INSTRUCTIONS TO FOLLOW:
What you should give back is a precise copy of the lines below from the one containing "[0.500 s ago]" through the one containing "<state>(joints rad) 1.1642", with no pictures.

[Records from a data collection]
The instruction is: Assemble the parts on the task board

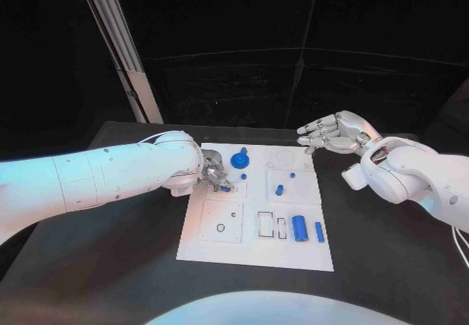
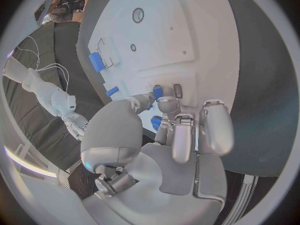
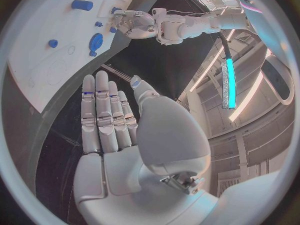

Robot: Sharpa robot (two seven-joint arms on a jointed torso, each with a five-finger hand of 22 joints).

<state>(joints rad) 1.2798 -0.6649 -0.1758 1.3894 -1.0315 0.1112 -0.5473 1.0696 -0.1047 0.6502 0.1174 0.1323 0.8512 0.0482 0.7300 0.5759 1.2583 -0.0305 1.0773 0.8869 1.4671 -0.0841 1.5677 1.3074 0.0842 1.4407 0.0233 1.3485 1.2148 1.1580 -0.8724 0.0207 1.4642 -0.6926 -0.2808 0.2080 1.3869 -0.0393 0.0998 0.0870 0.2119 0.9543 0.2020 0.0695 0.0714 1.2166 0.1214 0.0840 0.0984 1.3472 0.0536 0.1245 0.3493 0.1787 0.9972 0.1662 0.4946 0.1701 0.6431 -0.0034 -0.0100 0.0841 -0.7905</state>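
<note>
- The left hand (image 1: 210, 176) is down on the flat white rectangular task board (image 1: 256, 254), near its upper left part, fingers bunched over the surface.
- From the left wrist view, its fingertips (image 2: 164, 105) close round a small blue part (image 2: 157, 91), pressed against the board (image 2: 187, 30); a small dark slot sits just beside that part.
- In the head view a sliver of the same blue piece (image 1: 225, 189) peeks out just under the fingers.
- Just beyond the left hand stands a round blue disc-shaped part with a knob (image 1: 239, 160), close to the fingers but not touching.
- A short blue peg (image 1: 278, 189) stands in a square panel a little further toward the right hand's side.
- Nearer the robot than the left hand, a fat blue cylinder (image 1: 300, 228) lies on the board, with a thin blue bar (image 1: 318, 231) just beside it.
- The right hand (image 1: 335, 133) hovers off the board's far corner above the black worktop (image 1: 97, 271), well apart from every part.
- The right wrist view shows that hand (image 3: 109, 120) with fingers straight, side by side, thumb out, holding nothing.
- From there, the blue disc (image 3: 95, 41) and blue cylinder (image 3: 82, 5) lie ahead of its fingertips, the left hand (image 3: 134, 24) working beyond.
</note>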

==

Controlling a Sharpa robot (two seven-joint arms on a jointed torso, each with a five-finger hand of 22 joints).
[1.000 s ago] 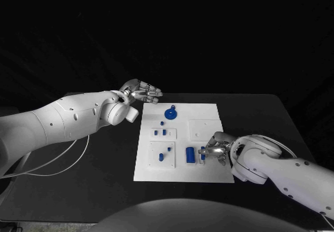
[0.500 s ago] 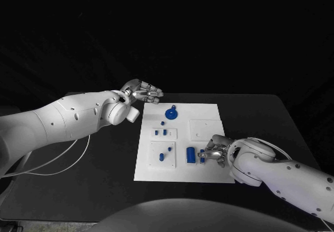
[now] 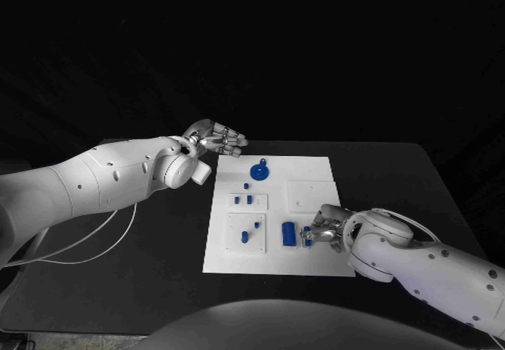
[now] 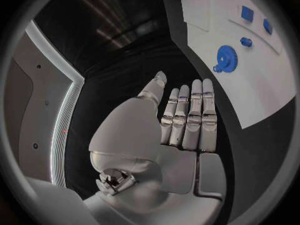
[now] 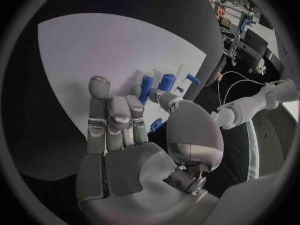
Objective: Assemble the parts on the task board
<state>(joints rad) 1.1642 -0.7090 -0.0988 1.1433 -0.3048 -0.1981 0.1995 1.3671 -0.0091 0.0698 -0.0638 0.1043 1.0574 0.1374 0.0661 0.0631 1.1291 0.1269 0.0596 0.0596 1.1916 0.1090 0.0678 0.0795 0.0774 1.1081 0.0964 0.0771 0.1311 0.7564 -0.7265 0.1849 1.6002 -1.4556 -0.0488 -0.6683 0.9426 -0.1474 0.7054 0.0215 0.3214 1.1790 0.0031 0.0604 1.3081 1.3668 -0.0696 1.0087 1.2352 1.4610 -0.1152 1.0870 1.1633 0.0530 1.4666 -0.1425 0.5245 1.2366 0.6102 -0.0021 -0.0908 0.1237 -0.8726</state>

EXERCISE RESULT:
[0.500 s ago] 
[now] 
[now] 
[now] 
Objective: Assemble the parts on the task board
<state>(joints rad) 1.1642 -0.7090 -0.0988 1.1433 -0.3048 -0.1981 0.1995 1.3671 -0.0091 0.0698 -0.0638 0.1043 1.0574 0.1374 0.0661 0.0631 1.1291 0.1269 0.0596 0.0596 1.1916 0.1090 0.0678 0.0795 0.0774 1.1081 0.0964 0.0771 0.1311 0.7564 -0.7265 0.1849 1.6002 -1.4556 -0.0488 -0.6683 0.9426 -0.1474 0.7054 0.0215 0.3214 1.1790 0.0031 0.0604 1.3081 1.3668 -0.0696 1.0087 1.2352 1.4610 -0.1152 1.0870 1.1633 0.0530 1.4666 -0.1425 0.5245 1.2366 0.6102 -0.0021 -0.0908 0.1237 -0.8726</state>

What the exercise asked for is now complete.